コモンズ代表・ジャーナリスト 大江 正章 (第2844号・平成25年6月24日)

2012年に行われた衆議院選挙の「一票の格差」をめぐって起こされた訴訟で、高等裁判所の違憲判決が相次いだ。これをうけて政府は、「一票の格差」が2倍以下となるように小選挙区の数を5つ減らすとともに、 全国42選挙区で区割りを見直す公職選挙法改正案を4月に提出した。民主党など野党は、「抜本的改革と定数削減」を主張して、これに反対している。

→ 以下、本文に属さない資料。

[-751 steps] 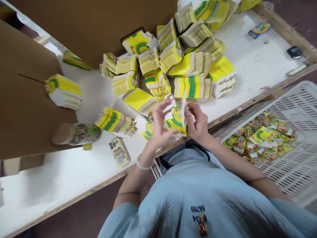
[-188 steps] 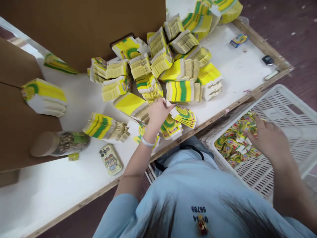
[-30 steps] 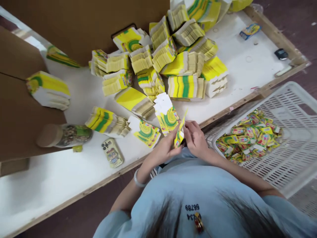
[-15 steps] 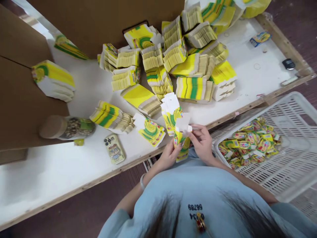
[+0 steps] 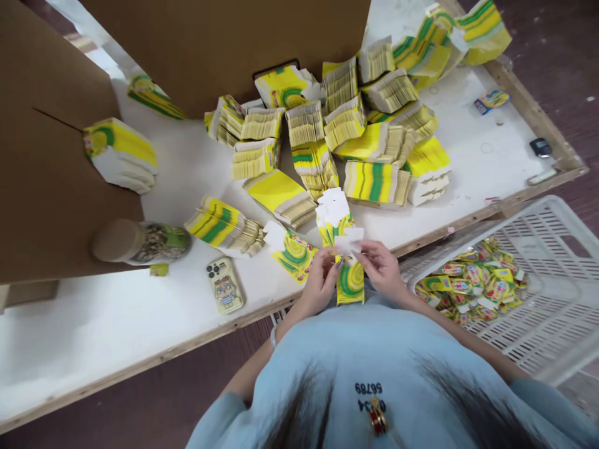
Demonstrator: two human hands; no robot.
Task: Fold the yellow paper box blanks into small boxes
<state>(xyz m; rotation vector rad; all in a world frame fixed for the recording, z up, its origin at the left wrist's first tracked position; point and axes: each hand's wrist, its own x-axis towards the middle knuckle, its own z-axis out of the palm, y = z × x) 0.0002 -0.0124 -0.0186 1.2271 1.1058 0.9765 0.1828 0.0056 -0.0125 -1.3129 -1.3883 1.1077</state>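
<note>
My left hand (image 5: 321, 278) and my right hand (image 5: 380, 269) meet at the table's front edge over a small yellow and green carton (image 5: 350, 285). Its white end flap (image 5: 349, 239) stands up between my fingertips. The left fingers pinch one side of the carton near its top, while my right thumb and fingers grip the flap's other side. Just beyond lies a small stack of flat printed cartons (image 5: 336, 215), white flaps pointing away. Left of it, more flat cartons (image 5: 294, 255) rest near my left hand. The inside of the held carton is hidden.
Bundles of flat cartons (image 5: 374, 184) crowd the middle of the table. To the right, a white plastic basket (image 5: 556, 299) holds many wrapped yellow pieces (image 5: 477, 284). A phone (image 5: 225, 285), a lidded jar (image 5: 161, 242) and large cardboard boxes (image 5: 224, 37) are on the left and back.
The view has shifted, so the table's items appear lower and mostly farther right. My left hand has moved up along the carton, and both hands' fingertips are now closer together at its flap end.
</note>
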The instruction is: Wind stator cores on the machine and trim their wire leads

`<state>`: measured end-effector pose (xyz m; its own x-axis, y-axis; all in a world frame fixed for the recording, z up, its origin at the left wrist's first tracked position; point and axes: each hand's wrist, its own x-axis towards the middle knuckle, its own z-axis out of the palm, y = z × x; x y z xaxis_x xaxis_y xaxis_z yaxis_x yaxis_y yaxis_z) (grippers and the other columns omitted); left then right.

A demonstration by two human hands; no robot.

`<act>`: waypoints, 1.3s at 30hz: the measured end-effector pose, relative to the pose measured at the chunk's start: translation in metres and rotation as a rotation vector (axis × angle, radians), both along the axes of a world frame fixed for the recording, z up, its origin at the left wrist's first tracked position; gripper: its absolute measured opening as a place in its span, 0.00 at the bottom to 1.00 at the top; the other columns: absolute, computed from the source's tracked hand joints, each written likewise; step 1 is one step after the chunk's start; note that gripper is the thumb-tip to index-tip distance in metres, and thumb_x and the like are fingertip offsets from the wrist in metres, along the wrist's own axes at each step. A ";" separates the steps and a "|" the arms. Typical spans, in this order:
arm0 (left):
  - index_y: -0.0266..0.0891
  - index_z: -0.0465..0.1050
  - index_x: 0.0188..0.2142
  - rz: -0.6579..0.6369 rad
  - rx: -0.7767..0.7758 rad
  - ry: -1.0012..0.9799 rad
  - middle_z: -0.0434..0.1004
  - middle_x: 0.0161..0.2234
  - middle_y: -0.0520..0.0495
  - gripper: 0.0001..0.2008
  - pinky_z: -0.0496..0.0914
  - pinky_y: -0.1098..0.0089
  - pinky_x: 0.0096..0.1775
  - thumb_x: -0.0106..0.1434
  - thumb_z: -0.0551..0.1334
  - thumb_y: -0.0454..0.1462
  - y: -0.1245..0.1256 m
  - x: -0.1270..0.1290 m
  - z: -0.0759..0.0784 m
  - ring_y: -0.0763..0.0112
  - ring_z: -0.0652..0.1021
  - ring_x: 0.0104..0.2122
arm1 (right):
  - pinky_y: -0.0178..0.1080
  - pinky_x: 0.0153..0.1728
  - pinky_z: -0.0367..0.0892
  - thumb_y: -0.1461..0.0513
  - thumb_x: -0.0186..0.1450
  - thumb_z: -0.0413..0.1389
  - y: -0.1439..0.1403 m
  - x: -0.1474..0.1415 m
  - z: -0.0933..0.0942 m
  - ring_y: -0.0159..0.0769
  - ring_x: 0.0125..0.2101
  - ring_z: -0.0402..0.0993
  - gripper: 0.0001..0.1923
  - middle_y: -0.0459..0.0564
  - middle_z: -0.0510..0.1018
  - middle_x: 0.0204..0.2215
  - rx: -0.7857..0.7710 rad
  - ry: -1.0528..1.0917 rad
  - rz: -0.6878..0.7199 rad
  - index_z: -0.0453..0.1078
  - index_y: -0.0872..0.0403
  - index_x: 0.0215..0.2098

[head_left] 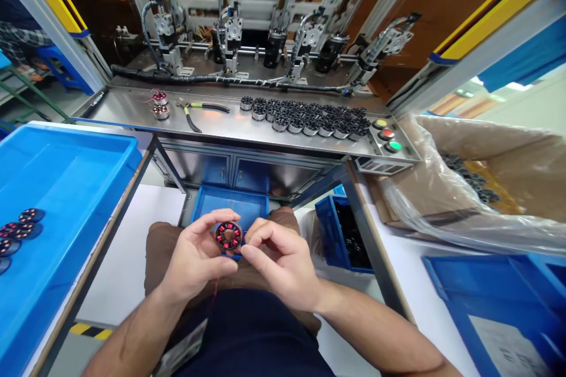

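My left hand [197, 253] is closed around a round motor stator [229, 236] with red windings and a dark rim, holding it above my lap with its face turned up toward me. Close against the stator's right side, my right hand [283, 256] pinches with thumb and forefinger; what lies between those fingertips is too small to make out. A thin red wire [216, 293] hangs below my left hand. On the metal ledge ahead, two more wound stators [161, 111] are stacked at the left, beside green-and-black wire cutters [194, 109].
Several dark ring-shaped parts [309, 118] stand in rows on the ledge, near a button panel [389, 135]. Behind are machine fixtures [233, 29]. A blue tray [88, 147] with stators is left; a plastic-lined carton [522, 159] and blue bins [495, 288] are right.
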<state>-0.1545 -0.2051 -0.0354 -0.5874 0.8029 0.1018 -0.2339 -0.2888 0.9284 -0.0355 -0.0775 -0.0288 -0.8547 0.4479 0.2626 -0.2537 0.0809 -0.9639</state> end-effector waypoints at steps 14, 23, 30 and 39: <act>0.43 0.77 0.49 0.338 -0.034 0.709 0.81 0.44 0.45 0.28 0.78 0.67 0.47 0.50 0.71 0.23 -0.004 0.010 -0.002 0.64 0.81 0.45 | 0.35 0.34 0.63 0.61 0.72 0.52 -0.014 -0.005 -0.009 0.30 0.31 0.64 0.09 0.44 0.68 0.30 -0.253 0.047 -0.012 0.63 0.52 0.33; 0.43 0.77 0.49 0.321 -0.094 0.718 0.81 0.45 0.46 0.27 0.78 0.67 0.47 0.50 0.72 0.24 -0.009 0.008 -0.001 0.64 0.81 0.45 | 0.45 0.48 0.68 0.59 0.65 0.61 -0.011 -0.004 -0.011 0.39 0.46 0.69 0.13 0.53 0.70 0.47 0.031 0.122 -0.110 0.65 0.50 0.46; 0.44 0.76 0.50 0.289 -0.040 0.696 0.81 0.44 0.47 0.29 0.77 0.68 0.48 0.50 0.71 0.23 -0.011 0.010 0.001 0.66 0.80 0.46 | 0.37 0.38 0.67 0.63 0.70 0.55 -0.011 -0.015 -0.002 0.32 0.34 0.68 0.09 0.46 0.70 0.31 -0.107 0.070 -0.228 0.67 0.53 0.30; 0.44 0.78 0.48 0.286 -0.043 0.559 0.82 0.44 0.48 0.24 0.76 0.73 0.49 0.52 0.71 0.25 -0.014 0.005 0.004 0.70 0.81 0.46 | 0.36 0.37 0.68 0.59 0.62 0.66 -0.014 -0.004 -0.011 0.32 0.33 0.70 0.08 0.45 0.73 0.31 -0.233 0.117 -0.027 0.73 0.52 0.37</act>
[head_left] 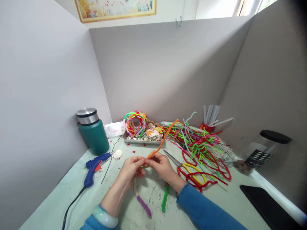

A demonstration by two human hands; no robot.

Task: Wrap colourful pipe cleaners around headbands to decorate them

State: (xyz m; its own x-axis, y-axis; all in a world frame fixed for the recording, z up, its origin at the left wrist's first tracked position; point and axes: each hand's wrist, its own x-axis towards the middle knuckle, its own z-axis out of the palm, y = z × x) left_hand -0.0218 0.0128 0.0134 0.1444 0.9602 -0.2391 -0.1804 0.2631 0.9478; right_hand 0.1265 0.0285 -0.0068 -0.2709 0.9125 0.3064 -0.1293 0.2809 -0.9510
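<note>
Both the left hand [131, 168] and right hand [161, 166] pinch the orange pipe cleaner [163, 140] (fingers closed), just left of the scissors [185, 166]

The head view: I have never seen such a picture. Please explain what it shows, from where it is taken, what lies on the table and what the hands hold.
The camera sits on a person's head and looks forward and down, so both arms enter from below. There is no machine, only bare hands. The left hand and right hand meet and pinch an orange pipe cleaner over a headband, part wrapped in purple and green. On the table lie a blue glue gun, scissors, a heap of pipe cleaners, a tray of small pieces and a green flask.
</note>
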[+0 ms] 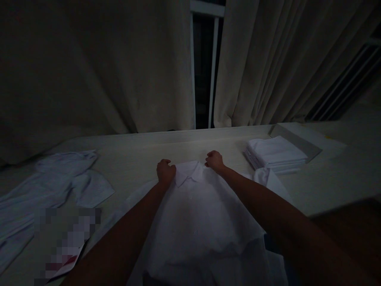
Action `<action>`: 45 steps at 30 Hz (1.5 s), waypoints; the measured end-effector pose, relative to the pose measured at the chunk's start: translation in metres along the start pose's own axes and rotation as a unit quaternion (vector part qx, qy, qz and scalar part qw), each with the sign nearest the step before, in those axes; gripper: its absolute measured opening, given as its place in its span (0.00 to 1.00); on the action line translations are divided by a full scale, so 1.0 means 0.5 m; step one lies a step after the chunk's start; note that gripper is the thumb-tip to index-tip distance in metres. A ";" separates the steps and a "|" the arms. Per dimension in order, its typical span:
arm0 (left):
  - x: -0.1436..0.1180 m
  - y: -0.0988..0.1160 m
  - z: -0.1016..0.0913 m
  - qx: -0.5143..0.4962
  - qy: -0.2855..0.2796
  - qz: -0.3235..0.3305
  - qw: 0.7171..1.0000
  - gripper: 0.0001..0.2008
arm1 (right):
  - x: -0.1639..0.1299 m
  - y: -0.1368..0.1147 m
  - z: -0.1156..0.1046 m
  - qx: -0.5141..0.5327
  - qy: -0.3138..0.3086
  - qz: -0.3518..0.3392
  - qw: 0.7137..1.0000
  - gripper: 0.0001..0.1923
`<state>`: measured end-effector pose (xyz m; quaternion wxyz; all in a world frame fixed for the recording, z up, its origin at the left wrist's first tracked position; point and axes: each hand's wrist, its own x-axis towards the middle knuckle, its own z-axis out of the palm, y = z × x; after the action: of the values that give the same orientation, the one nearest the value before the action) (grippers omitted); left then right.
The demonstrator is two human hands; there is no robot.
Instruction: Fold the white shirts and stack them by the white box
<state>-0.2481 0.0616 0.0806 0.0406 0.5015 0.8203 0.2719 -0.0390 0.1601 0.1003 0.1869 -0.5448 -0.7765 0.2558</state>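
A white collared shirt lies front up before me, its collar at the far end and its lower part bunched toward my body. My left hand is closed at the shoulder just left of the collar. On the other side, my right hand has its fingers curled at the right shoulder, a little farther from the collar. The cloth between the fingers is hard to make out in the dim light. One sleeve spreads out to the right beyond my forearm.
A stack of folded white shirts sits at the right, beside a pale box or board. Loose white garments lie at the left, near a partly blurred packet. Curtains hang behind the table.
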 end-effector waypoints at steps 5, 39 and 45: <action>-0.069 -0.031 0.038 0.021 -0.062 0.103 0.992 0.18 | -0.077 0.024 0.067 -0.039 -0.020 -0.067 0.997 0.14; -0.292 -0.133 -0.128 0.120 0.018 0.056 0.991 0.34 | -0.122 0.039 0.145 -0.156 0.025 -0.177 0.972 0.30; -0.663 -0.195 -0.221 0.251 -0.045 -0.007 0.967 0.28 | -0.285 -0.074 0.181 -0.130 -0.003 -0.326 0.936 0.19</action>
<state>-0.1998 -0.2975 0.0586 -0.0476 0.5016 0.8631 0.0345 -0.0704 -0.0021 0.0486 0.1850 -0.2801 -0.9387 0.0790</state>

参議院については昨年「4増4減」が決まり、今年7月の選挙から実施される。ただし、衆議院選挙の無効を求めて提訴した弁護士グループはこれでは不十分として、選挙後に提訴する方針だという。

中央のマスメディアは、この「一票の格差」解消に好意的だ。私の周囲も、定数削減や小選挙区制の是非については意見が分かれるが、「一票の格差」解消には賛成者が多い。しかし、 人口だけを基準に定数を決めるという考え方は、本当に正しいのだろうか。面積や投票率は、基準にはならないのだろうか。

人口だけを基準にすれば、地方在住者の声はますます反映されにくくなる。いうまでもなく、国土を守り、食べものやエネルギーを供給してきたのは、人口が少ない地方である。その定数が減れば、 TPPの例をあげるまでもなく、地域経済や農林業を蔑ろにする政策がいっそう進められる。また、投票率が高ければ一票の価値は軽くなり、低ければ重くなる。だから、 人口とこれまでの国政選挙投票率の双方を勘案して定数を決めるという考え方も成り立つ。

私はあらゆる問題について、公正さと少数派の意見の反映が重要であると考えている。その意味で、衆議院は人口に基づいた中選挙区制にして定期的に区割りを見直し、 参議院地方区は47選挙区すべてを定数2にすべきだろう(米国の上院方式)。それでは人口が多い東京都や神奈川県の参議院の一票の価値が大幅に軽くなるという反論が、もちろんあるはずだ。 そう思われる方々はぜひ地方に移住して、重い一票を行使されてはいかがだろうか。